The driver model starts with the
struct dev_pm_ops. You control the global system suspend through
/sys/power/state, and this then calls the appropriate driver callbacks. It's very powerful, but also fragile since any driver failing will stop the whole chain. This is static power management or system-wide suspend.
The focus of this talk is the Dynamic power management, in particular for devices.
Dynamic power management
It starts with runtime PM, a per-device idle mode, one device at a time. It's handled by the driver, based on activity. In this mode, devices are independent, and one device cannot affect other drivers. When using
powertop, the "device stats" tell you how long your device is idle.
The runtime PM core keeps a usage count for driver uses. When the count hits 0, the core calls runtime_suspend on a device. If you have a device on a bus_type, it sits between you and the runtime PM core. In driver callbacks, one can ensure context is saved, and the wakeups are enabled, restore context on resume, etc.
PM domains map the architecture of power domains inside modern SoCs, where various hardware blocks are grouped in domains that can be turned on and off independently, to the Linux kernel.
PM domains are similar to bus types in the kernel, but orthogonal since some devices might be in the same domain but different buses.
Generic PM domains (genpd) are the reference implementation of PM domains, to be able to do the grouping and actions when a device becomes idle or active.

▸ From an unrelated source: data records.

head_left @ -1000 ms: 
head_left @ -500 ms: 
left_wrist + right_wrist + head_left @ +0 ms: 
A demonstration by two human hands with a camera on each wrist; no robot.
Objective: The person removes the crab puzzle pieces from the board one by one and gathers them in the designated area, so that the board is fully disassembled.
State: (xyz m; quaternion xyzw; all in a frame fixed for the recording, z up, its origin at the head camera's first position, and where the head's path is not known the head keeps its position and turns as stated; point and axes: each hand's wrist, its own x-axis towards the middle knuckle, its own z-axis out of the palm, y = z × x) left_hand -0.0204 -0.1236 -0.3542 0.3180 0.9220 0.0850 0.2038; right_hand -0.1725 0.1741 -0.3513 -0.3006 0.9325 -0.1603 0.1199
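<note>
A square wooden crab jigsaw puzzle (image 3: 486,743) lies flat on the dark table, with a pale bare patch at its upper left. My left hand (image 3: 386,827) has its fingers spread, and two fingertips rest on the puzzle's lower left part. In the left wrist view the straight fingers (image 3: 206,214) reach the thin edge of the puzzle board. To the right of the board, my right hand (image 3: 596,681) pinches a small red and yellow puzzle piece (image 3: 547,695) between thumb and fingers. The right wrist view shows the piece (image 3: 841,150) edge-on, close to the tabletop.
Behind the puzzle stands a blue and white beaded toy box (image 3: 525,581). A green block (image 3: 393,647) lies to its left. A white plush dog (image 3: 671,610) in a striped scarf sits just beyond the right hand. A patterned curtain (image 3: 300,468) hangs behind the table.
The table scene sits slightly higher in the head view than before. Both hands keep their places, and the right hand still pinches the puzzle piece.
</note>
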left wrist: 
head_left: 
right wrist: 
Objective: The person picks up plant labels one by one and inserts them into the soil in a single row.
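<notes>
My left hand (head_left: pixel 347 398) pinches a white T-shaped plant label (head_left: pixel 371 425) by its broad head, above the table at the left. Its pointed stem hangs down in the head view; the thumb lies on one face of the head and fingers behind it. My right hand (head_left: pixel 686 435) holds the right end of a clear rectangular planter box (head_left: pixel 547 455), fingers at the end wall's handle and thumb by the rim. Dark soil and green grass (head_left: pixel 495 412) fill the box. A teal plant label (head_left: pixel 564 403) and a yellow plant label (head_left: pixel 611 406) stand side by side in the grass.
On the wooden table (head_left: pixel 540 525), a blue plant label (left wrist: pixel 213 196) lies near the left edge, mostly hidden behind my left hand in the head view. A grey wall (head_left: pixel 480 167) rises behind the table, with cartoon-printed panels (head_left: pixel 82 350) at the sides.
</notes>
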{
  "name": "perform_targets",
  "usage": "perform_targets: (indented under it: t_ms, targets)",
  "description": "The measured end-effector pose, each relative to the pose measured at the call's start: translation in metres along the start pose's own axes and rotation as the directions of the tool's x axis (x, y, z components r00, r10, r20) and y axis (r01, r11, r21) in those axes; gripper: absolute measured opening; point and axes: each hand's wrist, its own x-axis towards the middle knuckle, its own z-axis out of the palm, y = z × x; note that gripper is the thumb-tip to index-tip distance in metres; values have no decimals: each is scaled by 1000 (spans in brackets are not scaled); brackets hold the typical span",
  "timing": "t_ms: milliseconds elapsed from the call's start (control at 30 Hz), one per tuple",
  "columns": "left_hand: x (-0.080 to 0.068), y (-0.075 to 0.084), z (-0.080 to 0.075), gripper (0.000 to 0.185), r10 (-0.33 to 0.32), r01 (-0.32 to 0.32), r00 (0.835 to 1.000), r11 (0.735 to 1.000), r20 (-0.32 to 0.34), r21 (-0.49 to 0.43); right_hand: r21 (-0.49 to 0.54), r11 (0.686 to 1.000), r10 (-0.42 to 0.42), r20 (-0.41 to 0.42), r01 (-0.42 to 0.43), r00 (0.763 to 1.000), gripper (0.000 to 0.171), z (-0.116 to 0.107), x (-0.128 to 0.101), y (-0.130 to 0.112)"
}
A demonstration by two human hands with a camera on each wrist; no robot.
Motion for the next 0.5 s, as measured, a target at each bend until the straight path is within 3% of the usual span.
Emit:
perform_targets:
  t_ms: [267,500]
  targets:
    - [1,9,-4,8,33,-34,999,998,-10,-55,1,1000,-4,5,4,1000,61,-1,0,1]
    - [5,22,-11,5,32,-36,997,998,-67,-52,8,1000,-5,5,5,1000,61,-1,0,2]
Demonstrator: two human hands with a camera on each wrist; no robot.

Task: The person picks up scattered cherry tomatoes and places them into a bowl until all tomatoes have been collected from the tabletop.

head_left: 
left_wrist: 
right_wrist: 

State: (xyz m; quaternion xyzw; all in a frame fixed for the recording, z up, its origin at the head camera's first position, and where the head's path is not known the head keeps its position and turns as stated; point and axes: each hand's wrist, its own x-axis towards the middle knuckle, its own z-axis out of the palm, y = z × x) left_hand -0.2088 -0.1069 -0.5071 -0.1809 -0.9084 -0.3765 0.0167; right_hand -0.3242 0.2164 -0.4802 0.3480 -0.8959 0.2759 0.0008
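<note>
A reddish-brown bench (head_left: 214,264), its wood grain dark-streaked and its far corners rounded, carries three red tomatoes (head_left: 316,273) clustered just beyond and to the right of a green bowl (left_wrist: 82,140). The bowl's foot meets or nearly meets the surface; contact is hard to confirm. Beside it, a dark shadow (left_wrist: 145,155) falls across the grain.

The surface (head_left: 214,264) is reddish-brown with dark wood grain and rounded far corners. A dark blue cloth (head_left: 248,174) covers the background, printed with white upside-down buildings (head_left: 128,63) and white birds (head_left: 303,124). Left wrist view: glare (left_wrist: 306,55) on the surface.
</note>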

In order to implement a genpd, you first implement the power_on/power_off function. It's typically messaging a power domain controller on a separate core, but might be related to clock management or voltage regulators. This is then described in a Device Tree node, allowing to reorder domains for different chip revisions.
Power domains have a notion of governors, allowing custom decision making before cutting power. It allows flexibility relative to the ramp up/down delays for example. It is usually implemented in the genpd, but there are two built-in governors like Always-on or Simple QoS governors. You can attach runtime system-wide or per-device QoS constraints to control the governors.

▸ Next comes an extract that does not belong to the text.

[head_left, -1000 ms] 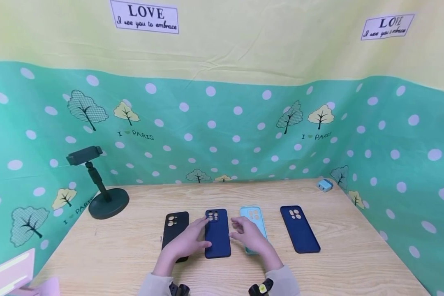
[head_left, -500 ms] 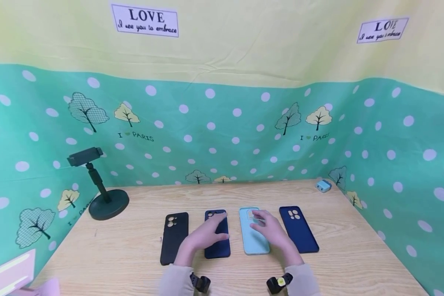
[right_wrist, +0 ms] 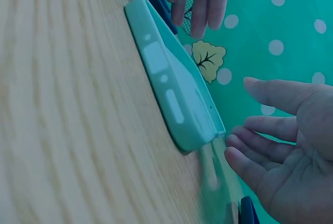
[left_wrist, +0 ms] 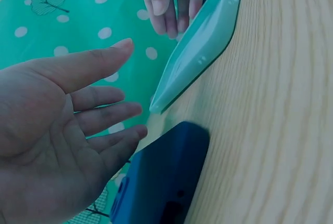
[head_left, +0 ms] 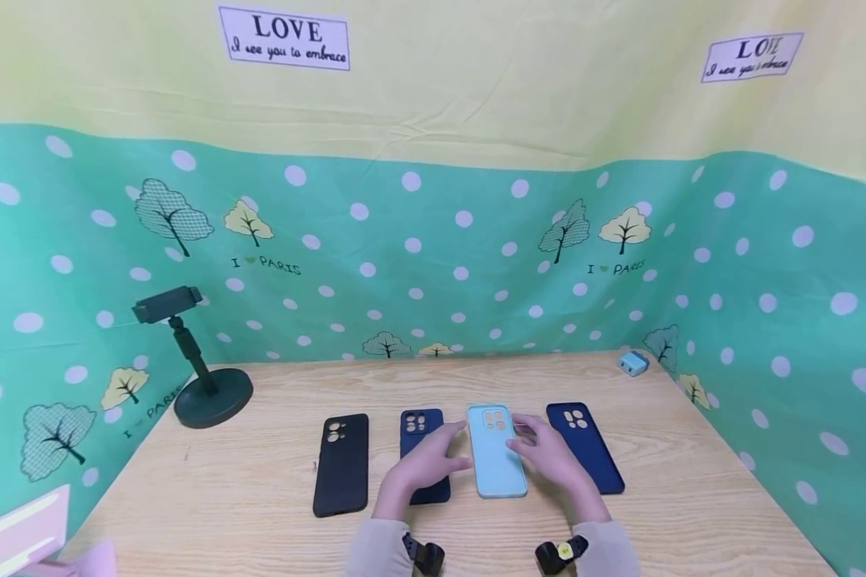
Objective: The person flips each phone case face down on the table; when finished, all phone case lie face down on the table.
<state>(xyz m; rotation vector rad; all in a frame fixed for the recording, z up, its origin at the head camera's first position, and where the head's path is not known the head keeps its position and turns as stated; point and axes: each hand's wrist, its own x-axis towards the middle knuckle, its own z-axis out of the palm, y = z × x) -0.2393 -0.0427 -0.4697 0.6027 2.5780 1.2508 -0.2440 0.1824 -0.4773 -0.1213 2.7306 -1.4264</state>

There has been a lot of work recently upstream, like IRQ-safe domains, or always-on domains. Statistics and debug instrumentations were also added recently.
Under discussion is a way to unify CPU and devices power domain management. Upstream is also interested in having a better interaction between static and runtime PM. Support for more complex domains, in order to have the same driver for an IP block whether it's used through ACPI or genpds, is still in the works.
Performance Analysis Superpowers with Linux BPF
by Brendan Gregg
Boldly starting the presentation with a demo, Brendan showed how to analyze how top works, with
funcgraph and other ftrace-based tools he wrote.
He then switched to an eBPF frontend called
trace, that was used to dig into the arguments of a kernel function. You can leverage eBPF even more with other tools like
eBPF and bcc
BPF comes from network filtering, originally used with tcpdump. It's a virtual machine in the kernel.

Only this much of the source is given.